A simple main effect is the effect of a factor at a particular level of the other factor.  In our example, we would consider the simple main effect of Drink -- the difference in mean Dexterity between Water and Coffee -- for Maths students, and the simple main effect of Drink for Art students.  Similarly, we continue by considering the simple main effect of Study Subject -- the difference in mean Dexterity between Maths and Art students -- after a drink of Water, and the simple main effect of Study Subject after a drink of Coffee. 

Figure 2 shows the best way of inspecting the profile plots to discern the SMEs and whether they are likely to be significant.  The key idea is that overlap or otherwise of the error bars is most easily seen when they are stacked vertically, rather than trying to read along a plot line to see if the error bars at each end overlap.

   

Figure 2.  Inspecting the profile plots for the likely significance of SMEs

For the example data, there may or may not be a significant SME of Drink at Maths or at Art (the error bars are barely separate), while it seems visually clear that there is a significant SME of Study Subject at Water (the error bars clearly do not overlap and are well separated) and a non-significant SME of Study Subject at Coffee (the error bars overlap).  These visual impressions require formal tests of significance as explained in the page on the Two independent samples anova

Interpreting main effects given significant interaction

An ongoing debate in various semi-expert web pages and discussion groups concerns the status and meaning of a main effect, whether significant or otherwise, in the context of a significant interaction.  We may explore this issue by considering three examples, where the interaction effect is significant but no, one, or both main effects are significant.  In these examples, the interaction effects are -5, 5, 5, and -5 as seen earlier, MS(Drink × Study Subject) = 900, F(1,32) = 5.21, p = 0.03* (* significant at the 0.05 level).  The main effects are -2 and 2 when not significant, MS(non-sig ME) = 144, F(1,32) = 0.83, p = .37 (ns), or are -10 and 10 when significant, MS(sig ME) = 3600, F(1,32) = 20.84, p < .001 (off the scale!).

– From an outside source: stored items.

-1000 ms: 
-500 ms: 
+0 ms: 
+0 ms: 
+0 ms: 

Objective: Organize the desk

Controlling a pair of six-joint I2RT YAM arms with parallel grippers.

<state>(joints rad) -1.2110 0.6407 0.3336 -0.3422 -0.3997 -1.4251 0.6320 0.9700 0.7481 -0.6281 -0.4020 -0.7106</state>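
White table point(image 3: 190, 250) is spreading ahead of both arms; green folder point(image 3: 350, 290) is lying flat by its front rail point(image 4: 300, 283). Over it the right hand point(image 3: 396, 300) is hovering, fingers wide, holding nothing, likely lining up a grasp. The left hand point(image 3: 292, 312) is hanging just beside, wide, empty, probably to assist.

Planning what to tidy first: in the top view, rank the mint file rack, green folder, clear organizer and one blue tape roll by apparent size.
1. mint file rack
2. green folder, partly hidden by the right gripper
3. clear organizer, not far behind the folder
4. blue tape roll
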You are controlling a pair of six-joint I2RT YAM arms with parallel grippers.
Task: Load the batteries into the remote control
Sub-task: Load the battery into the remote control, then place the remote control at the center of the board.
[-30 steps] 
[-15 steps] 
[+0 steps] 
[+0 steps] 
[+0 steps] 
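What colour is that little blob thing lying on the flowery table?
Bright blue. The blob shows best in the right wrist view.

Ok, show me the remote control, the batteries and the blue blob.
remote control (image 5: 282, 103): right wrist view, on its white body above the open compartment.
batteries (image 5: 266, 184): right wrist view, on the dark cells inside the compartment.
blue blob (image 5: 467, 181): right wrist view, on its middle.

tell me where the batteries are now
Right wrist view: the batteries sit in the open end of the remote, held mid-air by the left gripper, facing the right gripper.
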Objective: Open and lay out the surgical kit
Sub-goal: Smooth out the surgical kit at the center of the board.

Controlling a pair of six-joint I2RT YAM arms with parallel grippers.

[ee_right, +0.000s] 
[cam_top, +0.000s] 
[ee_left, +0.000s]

Significant interaction, no significant main effects

  

Source SS df MS F p
Drink 144 1 144 0.83 0.368
Study Subject 144 1 144 0.83 0.368
Drink × Study Subject 900 1 900 5.21 0.029
Error 5528 32 172.75

The interaction effect is significant.  We know not to interpret the main effects given a significant interaction, but human nature being what it is, we sneak a peek and see completely non-significant Drink and Study Subject effects, so think that, yeah, neither Water nor Coffee affected Dexterity much, and the Maths and Art students were not much different on Dexterity.  Then, like the Professor said, we run the analyses of simple main effects.

Source SS df MS F p
SME Drink at Maths 882 1 882 5.11 0.031
SME Drink at Art 162 1 162 0.94 0.340
SME Study Subj at Water 882 1 882 5.11 0.031
SME Study Subj at Coffee 162 1 162 0.94 0.340
Error 5528 32 172.75

The simple main effect (SME) of Drink at Maths is significant, meaning that the mean Dexterity score for the Maths students is significantly different depending on whether they drank Water or Coffee.  Oh.  Wait ... didn't we just think that there was no significant Drink effect from our sneak peek?  We inspect the profile plots and see that it is the mean Dexterity after Coffee which is significantly higher than after Water for the Maths students.  OK, makes sense, interesting.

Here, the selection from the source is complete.